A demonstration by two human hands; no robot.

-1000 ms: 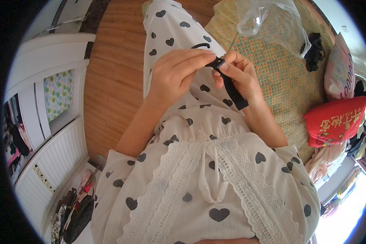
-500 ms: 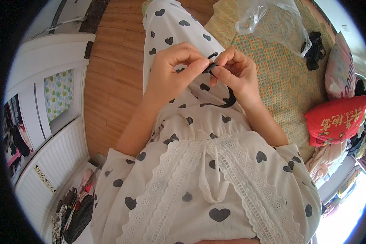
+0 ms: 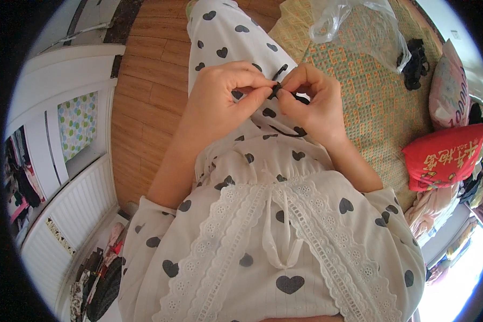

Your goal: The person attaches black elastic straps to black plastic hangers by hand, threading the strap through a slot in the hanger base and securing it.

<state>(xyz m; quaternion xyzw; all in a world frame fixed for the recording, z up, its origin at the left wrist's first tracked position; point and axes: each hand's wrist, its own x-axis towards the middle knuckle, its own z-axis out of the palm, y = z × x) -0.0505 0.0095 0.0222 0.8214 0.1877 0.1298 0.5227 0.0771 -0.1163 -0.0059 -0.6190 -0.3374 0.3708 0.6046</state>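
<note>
Over my lap, a thin black strap [image 3: 280,71] is pinched between both hands. My left hand [image 3: 225,96] closes thumb and forefinger on it from the left. Close beside it, my right hand [image 3: 319,102] grips the strap with thumb and bent fingers; the fingertips of both hands nearly touch. One short end sticks up above the fingertips. Below my right hand, a dark length of the strap curves across the heart-print dress [image 3: 249,159]. The exact spot where it is pinched is mostly hidden by the fingers.
To the right, a patterned bed mat [image 3: 370,115] bears a clear plastic bag [image 3: 359,27], a bundle of black straps [image 3: 414,64], a pink-white package [image 3: 448,91] and a red cushion [image 3: 443,158]. Wooden floor [image 3: 145,107] and a white cabinet [image 3: 75,188] lie left.
My right thumb and fingers have drawn closer together on the strap. My left hand has shifted down slightly. The strap's hanging length has changed its curve below my right hand.
</note>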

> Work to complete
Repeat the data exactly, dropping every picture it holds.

> Task response
A demonstration by two human hands; no robot.

-1000 ms: 
-500 ms: 
+0 ms: 

Your goal: The person attaches black elastic straps to black plastic hangers by hand, threading the strap through a slot in the hanger base and securing it.

<state>(xyz m; quaternion xyzw; all in a world frame fixed for the recording, z up, its origin at the left wrist's first tracked position; point and axes: each hand's wrist, its own x-axis towards the middle knuckle, its own z-axis out of the palm, y = z × x) -0.0505 0.0095 0.0222 0.8214 0.1877 0.1298 0.5227 0.0771 -0.1163 -0.0059 -0.6190 -0.3374 0.3708 0.6046</state>
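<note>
Over my lap, a thin black strap [image 3: 280,71] is pinched between both hands. My left hand [image 3: 225,96] closes thumb and forefinger on it from the left. Close beside it, my right hand [image 3: 319,102] grips the strap with thumb and bent fingers; the fingertips of both hands nearly touch. One short end sticks up above the fingertips. Below my right hand, a dark length of the strap curves across the heart-print dress [image 3: 249,159]. The exact spot where it is pinched is mostly hidden by the fingers.
To the right, a patterned bed mat [image 3: 370,115] bears a clear plastic bag [image 3: 359,27], a bundle of black straps [image 3: 414,64], a pink-white package [image 3: 448,91] and a red cushion [image 3: 443,158]. Wooden floor [image 3: 145,107] and a white cabinet [image 3: 75,188] lie left.
My right thumb and fingers have drawn closer together on the strap. My left hand has shifted down slightly. The strap's hanging length has changed its curve below my right hand.
</note>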

This answer has now been given in full.